→ TRY IT:
Repeat the data as given. Images do not go in the copy.

*** Block opens ***

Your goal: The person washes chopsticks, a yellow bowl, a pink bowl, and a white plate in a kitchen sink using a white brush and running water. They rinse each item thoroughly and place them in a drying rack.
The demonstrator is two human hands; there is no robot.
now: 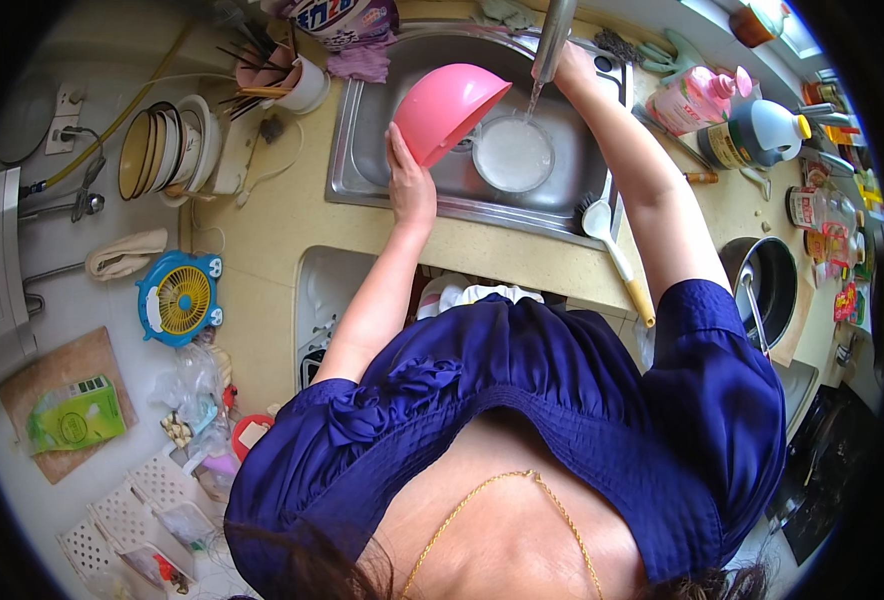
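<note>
My left hand (412,180) holds a pink plastic bowl (445,109) by its side, tilted on edge over the stainless steel sink (419,186). Water runs from the faucet (554,37) into a round, clear-rimmed bowl (513,154) on the sink floor, whose contents look whitish. Behind the faucet spout is my right hand (573,69), close to the base of the faucet; its fingers are mostly hidden, so its grip does not show. A white dish brush (610,232) with a yellow handle end leans over the sink's front right corner.
Right of the sink stand a pink pump bottle (686,101) and a blue jug with a yellow cap (753,135). A dark pot (764,285) sits nearer me. To the left are stacked plates (160,154), a utensil holder (303,86) and a blue fan (179,296).
</note>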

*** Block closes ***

→ ANSWER BOX:
Your goal: The person washes chopsticks, a yellow bowl, a pink bowl, and a white plate in a kitchen sink using a white brush and running water. They rinse each item thoroughly and place them in a drying rack.
The demonstrator is two human hands; there is no robot.
now: 
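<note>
My left hand (412,180) holds a pink plastic bowl (445,109) by its side, tilted on edge over the stainless steel sink (419,186). Water runs from the faucet (554,37) into a round, clear-rimmed bowl (513,154) on the sink floor, whose contents look whitish. Behind the faucet spout is my right hand (573,69), close to the base of the faucet; its fingers are mostly hidden, so its grip does not show. A white dish brush (610,232) with a yellow handle end leans over the sink's front right corner.
Right of the sink stand a pink pump bottle (686,101) and a blue jug with a yellow cap (753,135). A dark pot (764,285) sits nearer me. To the left are stacked plates (160,154), a utensil holder (303,86) and a blue fan (179,296).
</note>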

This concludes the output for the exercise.